Confirm the **deployed timer fires the real (non-hollow) job** — after a fire, canonicals have advanced
(evidence), not exit-0 on an empty set. **Tagged-promote proven:** show a green run on an untagged state
does NOT promote, and a green run on a tagged release DOES.
**`samever` orthogonality proven (operator-required).** Demonstrate, with evidence, the two sweep paths:
(1) **no new release tag** (latest tag == canonical version, even with new untagged commits on `main`) →
recipe SKIPPED — no upgrade-tier run, no promote; (2) **new release tag** → cold-test the new tagged
version, upgrade `canonical(older) → new`, a real delta, promote (because tagged). Confirm `samever`'s
step-back **never fires inside the sweep** (the tag trigger prevents same-version runs) — its same-version
behavior is owned/proven by the `samever` phase on the PR path. Construct scenarios if the live recipe set
doesn't cover both.
No AI in the loop. Fresh Adversary PASS on both milestones → `## DONE`.
## 4. Guardrails
- **Correctness over cadence.** The bar is the machinery *demonstrably promotes canonicals, syncs mirrors,
skips unchanged, and plays nicely with `samever`.* The cadence is decided (**weekly**) — set it in one
`OnCalendar` line and move on; don't agonize over the exact slot.
- **No AI at runtime** — pure script + systemd timer; AI only builds/verifies.
- **Single-node safety:** serial; skip the whole run if a Drone/test build is in flight (reuse the
existing nightly guard); tear down every deploy; bound total runtime; mind the warm-volume disk budget.

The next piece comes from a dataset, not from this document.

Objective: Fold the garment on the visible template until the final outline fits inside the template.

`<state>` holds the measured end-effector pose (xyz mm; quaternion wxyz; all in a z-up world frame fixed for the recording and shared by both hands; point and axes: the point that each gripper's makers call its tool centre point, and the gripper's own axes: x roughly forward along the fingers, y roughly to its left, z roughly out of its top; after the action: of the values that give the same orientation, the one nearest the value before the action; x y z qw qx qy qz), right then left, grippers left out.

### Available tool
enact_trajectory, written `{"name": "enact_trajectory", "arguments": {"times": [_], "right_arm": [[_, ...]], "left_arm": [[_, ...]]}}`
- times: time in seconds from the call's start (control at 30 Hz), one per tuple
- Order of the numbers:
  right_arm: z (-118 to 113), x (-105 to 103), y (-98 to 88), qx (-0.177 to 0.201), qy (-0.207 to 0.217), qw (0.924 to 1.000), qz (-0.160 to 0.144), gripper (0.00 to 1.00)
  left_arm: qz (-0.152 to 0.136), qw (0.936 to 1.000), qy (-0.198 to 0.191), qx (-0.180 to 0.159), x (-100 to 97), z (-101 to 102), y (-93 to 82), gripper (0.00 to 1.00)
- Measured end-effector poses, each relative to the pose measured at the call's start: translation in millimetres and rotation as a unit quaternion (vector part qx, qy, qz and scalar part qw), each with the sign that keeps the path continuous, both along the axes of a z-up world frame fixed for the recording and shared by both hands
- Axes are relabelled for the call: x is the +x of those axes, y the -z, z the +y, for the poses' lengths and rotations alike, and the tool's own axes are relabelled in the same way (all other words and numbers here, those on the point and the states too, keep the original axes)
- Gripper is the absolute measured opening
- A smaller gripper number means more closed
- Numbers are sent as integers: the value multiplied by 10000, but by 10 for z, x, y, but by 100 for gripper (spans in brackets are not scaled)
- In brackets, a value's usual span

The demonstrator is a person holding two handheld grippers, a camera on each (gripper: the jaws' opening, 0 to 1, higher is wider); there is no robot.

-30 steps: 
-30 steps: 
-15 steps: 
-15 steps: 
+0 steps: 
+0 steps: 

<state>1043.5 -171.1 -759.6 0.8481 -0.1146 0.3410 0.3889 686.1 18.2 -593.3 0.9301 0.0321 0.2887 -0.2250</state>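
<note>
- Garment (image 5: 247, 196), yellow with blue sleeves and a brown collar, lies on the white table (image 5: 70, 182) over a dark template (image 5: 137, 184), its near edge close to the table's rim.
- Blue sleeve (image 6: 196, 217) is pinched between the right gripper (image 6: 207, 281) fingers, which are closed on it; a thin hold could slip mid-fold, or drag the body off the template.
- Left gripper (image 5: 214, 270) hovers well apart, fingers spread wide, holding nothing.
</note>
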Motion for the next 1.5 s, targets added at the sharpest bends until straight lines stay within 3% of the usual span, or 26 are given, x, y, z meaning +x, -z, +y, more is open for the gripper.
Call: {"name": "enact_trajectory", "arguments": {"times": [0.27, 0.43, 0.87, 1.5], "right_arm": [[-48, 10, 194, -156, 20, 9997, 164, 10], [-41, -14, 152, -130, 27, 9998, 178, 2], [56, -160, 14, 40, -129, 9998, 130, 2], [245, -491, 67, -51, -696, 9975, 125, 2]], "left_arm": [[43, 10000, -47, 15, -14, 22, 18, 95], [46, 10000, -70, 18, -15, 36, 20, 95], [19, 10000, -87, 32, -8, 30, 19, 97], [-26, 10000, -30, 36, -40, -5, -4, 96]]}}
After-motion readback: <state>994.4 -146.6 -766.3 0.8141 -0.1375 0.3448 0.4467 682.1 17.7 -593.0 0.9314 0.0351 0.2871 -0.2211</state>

- **Never force-promote / never weaken:** promote only on green-cold-latest-enrolled; a red recipe keeps
its prior known-good. Never weaken a test to make a recipe promote.

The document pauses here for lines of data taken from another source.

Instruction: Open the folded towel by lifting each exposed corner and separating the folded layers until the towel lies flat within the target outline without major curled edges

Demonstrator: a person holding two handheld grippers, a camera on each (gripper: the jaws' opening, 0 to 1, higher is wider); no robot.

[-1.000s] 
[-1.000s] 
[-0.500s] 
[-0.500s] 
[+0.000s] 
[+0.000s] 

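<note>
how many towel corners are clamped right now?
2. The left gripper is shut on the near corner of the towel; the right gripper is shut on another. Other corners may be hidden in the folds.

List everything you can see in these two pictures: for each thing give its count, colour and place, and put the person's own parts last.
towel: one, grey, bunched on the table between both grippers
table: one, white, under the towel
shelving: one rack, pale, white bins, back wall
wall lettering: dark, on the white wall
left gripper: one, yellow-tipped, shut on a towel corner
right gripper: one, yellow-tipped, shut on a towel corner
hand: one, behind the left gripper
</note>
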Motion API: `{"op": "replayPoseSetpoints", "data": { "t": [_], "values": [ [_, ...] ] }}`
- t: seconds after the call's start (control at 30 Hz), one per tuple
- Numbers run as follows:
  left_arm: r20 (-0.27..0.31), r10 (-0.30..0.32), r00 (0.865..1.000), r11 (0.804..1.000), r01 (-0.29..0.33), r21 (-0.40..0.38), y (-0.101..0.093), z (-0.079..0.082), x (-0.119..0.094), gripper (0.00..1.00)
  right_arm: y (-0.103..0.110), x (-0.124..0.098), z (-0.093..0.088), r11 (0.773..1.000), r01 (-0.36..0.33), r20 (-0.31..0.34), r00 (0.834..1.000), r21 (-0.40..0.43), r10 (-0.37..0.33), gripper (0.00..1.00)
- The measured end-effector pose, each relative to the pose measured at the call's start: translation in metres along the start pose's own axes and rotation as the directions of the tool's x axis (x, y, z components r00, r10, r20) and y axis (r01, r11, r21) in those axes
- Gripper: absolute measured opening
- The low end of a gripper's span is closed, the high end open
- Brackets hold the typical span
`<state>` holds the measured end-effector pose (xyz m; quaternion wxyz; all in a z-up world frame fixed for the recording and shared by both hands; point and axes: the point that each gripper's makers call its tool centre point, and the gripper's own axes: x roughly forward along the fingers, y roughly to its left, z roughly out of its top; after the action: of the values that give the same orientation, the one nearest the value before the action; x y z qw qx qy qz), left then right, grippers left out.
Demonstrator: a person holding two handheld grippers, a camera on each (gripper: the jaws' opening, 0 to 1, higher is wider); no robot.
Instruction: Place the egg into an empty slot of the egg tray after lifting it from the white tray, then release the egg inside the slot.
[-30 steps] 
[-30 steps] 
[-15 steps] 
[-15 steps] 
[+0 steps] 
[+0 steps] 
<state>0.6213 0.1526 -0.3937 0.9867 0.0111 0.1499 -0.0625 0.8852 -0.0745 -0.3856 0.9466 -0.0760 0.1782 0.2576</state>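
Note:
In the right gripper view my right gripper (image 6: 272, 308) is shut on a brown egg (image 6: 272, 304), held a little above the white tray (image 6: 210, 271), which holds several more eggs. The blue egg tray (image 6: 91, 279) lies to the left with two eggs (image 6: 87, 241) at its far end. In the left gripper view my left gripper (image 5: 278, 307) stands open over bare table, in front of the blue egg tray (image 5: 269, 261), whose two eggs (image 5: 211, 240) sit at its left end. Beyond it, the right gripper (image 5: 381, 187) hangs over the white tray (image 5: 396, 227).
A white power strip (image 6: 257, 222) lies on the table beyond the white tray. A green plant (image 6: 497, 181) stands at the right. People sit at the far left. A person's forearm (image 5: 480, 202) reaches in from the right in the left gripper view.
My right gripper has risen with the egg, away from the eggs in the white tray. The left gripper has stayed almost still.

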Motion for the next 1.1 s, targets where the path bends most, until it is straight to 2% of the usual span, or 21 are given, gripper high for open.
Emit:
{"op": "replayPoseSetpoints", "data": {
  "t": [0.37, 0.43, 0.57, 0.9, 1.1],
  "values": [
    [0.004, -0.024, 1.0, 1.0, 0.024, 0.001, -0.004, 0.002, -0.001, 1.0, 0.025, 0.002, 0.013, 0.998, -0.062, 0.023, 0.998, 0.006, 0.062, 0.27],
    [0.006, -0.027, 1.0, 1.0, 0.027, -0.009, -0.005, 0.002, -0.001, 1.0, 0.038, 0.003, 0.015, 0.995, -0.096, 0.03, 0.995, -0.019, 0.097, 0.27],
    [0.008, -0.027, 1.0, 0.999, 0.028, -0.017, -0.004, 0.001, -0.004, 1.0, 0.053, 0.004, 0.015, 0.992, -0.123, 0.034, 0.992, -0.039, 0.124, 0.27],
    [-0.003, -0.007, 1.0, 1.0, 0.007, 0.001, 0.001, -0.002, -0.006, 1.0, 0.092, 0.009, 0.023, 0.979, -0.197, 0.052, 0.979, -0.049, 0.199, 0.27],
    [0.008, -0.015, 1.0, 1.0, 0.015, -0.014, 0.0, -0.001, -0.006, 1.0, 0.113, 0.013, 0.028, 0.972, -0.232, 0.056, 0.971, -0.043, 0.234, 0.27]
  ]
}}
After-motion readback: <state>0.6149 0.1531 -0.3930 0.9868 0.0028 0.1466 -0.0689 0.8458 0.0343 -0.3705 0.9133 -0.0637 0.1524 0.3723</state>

- **Faithful mirror sync only:** force-sync `main`/tags to coopcloud upstream; never push our own changes
to mirror `main`; never merge/disturb unrelated PRs.

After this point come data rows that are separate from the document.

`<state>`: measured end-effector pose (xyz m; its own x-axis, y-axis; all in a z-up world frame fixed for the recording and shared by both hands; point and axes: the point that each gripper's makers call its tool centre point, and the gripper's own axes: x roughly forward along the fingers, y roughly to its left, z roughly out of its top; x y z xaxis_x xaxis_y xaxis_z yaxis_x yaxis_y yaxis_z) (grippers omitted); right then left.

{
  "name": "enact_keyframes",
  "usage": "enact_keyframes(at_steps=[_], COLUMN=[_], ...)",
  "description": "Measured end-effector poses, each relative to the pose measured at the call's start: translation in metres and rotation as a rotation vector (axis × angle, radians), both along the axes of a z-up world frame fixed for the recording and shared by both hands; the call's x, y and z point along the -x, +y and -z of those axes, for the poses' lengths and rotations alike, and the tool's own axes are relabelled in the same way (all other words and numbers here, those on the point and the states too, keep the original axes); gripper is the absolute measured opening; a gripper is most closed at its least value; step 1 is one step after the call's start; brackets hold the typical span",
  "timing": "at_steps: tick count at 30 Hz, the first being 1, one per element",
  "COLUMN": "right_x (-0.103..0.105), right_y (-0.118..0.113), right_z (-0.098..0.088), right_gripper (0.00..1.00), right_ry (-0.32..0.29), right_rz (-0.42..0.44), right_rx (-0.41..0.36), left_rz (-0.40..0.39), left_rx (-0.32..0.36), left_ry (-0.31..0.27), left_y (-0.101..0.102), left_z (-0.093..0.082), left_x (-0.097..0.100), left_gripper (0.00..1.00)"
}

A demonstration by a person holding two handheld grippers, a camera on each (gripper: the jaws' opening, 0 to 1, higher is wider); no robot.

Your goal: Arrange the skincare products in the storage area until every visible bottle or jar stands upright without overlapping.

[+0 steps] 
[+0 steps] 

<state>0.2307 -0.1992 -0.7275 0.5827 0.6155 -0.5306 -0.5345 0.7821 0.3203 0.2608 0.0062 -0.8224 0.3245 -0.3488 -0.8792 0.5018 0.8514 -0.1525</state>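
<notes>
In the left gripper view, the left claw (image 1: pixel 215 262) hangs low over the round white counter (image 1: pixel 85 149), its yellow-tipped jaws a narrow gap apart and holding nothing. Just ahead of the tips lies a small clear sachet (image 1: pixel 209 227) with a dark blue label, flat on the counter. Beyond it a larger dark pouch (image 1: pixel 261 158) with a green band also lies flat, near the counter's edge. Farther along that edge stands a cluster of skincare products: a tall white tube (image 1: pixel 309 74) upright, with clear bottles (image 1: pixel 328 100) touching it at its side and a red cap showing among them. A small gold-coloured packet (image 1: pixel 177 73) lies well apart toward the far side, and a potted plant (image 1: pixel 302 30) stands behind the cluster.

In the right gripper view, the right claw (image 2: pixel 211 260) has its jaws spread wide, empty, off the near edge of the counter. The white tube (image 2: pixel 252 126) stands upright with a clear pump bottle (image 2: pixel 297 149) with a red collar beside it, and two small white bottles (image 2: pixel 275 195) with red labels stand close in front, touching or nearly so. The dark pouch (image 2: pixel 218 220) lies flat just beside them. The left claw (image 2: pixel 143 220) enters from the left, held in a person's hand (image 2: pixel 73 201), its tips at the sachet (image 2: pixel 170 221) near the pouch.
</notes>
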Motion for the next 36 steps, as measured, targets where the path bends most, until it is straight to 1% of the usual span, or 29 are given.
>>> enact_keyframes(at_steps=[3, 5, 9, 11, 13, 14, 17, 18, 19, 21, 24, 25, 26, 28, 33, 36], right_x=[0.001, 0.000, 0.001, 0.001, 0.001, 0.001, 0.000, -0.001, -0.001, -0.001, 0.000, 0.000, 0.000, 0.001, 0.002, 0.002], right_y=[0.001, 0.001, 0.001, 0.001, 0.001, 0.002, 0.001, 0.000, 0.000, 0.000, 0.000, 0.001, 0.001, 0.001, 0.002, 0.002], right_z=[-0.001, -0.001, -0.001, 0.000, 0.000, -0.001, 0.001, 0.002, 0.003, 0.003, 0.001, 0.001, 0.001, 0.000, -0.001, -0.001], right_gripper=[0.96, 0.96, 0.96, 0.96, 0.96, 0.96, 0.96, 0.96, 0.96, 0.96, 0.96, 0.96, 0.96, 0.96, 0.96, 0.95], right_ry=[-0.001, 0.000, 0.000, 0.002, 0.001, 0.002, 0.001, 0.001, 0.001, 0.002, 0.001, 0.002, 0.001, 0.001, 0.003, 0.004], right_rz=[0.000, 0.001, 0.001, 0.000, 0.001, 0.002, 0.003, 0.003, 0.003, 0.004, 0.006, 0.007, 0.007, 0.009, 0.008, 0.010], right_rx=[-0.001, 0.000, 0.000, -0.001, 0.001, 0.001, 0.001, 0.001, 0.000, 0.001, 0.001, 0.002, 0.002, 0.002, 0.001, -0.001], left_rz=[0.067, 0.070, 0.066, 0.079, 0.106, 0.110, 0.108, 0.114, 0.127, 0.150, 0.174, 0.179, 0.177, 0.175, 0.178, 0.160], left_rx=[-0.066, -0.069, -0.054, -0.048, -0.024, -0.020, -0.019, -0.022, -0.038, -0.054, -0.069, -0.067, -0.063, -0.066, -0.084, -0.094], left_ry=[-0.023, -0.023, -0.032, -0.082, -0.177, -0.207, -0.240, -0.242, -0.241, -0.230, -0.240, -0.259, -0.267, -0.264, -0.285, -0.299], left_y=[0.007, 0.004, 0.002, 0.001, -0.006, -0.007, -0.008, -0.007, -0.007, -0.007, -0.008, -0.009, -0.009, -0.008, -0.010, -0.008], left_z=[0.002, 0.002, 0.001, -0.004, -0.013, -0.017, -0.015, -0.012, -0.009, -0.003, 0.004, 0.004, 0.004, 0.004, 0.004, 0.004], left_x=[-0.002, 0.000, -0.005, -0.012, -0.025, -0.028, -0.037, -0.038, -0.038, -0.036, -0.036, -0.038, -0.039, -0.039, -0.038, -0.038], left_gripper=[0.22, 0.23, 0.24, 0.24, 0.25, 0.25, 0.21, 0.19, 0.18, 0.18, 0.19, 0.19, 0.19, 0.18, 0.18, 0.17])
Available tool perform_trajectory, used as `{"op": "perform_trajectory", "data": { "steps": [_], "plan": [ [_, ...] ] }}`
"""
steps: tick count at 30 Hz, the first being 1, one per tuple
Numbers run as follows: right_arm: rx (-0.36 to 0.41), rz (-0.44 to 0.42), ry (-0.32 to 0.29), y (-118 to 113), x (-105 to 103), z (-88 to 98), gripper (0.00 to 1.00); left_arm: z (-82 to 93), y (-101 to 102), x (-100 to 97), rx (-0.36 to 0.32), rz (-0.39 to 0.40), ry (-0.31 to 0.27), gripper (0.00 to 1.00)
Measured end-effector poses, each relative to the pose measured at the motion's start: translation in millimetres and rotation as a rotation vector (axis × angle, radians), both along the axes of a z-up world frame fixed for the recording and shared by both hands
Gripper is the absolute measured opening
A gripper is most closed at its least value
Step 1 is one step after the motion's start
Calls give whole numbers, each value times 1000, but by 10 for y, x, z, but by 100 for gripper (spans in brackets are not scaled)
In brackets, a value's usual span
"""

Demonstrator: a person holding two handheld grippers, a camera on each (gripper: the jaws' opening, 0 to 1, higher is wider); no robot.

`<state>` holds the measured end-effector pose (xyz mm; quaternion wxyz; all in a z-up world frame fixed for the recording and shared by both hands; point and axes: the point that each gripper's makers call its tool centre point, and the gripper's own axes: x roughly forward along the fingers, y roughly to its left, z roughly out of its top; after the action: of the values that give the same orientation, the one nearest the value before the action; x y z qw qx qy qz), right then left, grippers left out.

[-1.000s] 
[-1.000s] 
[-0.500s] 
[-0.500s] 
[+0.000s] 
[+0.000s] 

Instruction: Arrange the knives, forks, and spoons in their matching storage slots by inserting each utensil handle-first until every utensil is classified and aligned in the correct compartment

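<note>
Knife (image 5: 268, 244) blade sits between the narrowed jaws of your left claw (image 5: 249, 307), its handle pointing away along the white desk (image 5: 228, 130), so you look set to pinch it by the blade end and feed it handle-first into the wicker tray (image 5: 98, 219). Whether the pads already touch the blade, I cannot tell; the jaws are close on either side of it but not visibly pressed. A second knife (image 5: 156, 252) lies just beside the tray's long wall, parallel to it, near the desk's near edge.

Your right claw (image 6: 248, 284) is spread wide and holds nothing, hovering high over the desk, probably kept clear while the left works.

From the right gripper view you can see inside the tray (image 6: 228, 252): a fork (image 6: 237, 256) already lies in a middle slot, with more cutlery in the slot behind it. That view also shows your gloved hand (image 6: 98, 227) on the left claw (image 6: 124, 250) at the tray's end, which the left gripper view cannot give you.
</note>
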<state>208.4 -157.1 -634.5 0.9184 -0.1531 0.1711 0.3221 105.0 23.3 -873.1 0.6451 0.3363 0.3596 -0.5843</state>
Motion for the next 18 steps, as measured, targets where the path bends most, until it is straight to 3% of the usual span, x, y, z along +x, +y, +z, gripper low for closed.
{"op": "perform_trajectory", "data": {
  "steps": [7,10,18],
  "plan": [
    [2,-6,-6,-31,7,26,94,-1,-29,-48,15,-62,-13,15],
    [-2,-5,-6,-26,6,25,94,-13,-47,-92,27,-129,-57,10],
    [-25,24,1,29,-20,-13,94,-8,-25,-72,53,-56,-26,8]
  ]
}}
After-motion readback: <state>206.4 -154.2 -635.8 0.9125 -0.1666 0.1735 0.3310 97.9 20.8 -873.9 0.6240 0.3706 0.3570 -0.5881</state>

- **Nix/host changes** (enrollment is recipe-meta; any timer/module tweak is a nixos-rebuild): loops may
deploy if clean and **verify host health after**; else file for the orchestrator. Commit author
`autonomic-bot <autonomic-bot@noreply.git.autonomic.zone>`; push every commit; abra over a pseudo-TTY.
## 5. Definition of Done
The canonical sweep **actually works and is proven**: a green cold run on a **tagged release** produces a
real, reusable `canonical.json` (an untagged state never promotes); the sweep reconciles each recipe
mirror's `main` to upstream, **skips recipes with no new release tag** (even if `main` has new untagged
commits), runs CI cold on the new tagged version for the rest, and promotes the canonical only to that
tagged release — across all enrolled recipes, demonstrated end-to-end in CI, including the run-twice no-op
determinism proof, the tagged-promote proof, and a real (non-hollow) timer fire. `samever` confirmed
orthogonal (never fires in the sweep). All recipes enrolled + warm-volume budget recorded. `UPGRADE_BASE_VERSION`
retired (key + resolver branch + docs + tests removed, plausible migrated to the dynamic base) **if**
plausible works without it — else kept with a recorded reason (§2.G). The runtime job is AI-free; it is the
substitute for the hollow nightly sweep (not a parallel job). M1 + M2 fresh Adversary PASSes in REVIEW-canon.md.